Parece que foi ontem… Ligaste-me no dia seguinte com preocupação, contando o conjunto de histórias que tiveram lugar na noite anterior para que eu esquecesse a minha. Pediste-me as opiniões que, na altura, valiam ouro e transformaste pela última vez a minha tristeza em felicidade.

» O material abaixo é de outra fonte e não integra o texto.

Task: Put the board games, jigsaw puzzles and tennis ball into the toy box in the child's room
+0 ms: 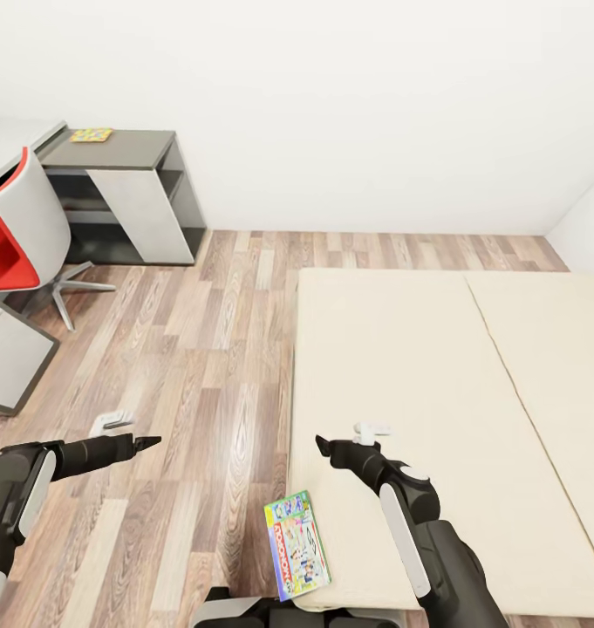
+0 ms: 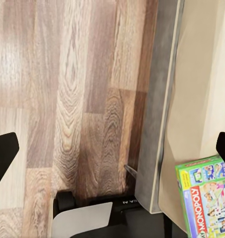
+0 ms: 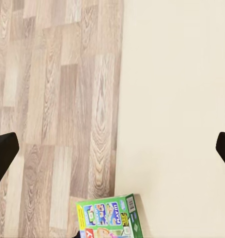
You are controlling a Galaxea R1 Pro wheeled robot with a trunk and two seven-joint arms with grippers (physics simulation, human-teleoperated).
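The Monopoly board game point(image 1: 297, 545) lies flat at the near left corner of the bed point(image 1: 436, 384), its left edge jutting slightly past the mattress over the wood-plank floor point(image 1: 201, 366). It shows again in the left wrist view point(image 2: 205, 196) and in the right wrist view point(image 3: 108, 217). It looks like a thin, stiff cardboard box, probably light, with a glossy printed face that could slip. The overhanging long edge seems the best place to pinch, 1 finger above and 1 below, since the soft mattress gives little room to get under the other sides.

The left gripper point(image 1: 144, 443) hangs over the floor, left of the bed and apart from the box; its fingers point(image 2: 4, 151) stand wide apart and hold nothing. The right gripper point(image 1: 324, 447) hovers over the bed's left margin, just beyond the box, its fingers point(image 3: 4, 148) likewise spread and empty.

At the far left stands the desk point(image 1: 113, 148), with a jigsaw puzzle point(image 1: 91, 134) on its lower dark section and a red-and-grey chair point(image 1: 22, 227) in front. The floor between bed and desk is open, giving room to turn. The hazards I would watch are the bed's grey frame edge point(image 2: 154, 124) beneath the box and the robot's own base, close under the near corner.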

Tropecei tanto nas tuas pequenas mentiras, penso eu agora. Mas não importa porque quando as vivi, foram os melhores momentos da minha vida. E a pequena mentira que vivi no dia seguinte foi igual e tão diferente. Foste ter comigo outra vez, como se soubesses o que se avizinhava, e sei agora que sabias de verdade. Mantiveste-te junto a mim dizendo que não interessava mais nada apesar de eu saber que não era a verdade. Mais uma vez, não importou. Foi assim que escolhi relembrar-te, nos teus melhores momentos fazendo-me tropeçar nas tuas pequenas mentiras. É assim que te vejo hoje quando escolho não olhar a realidade que te transformaste.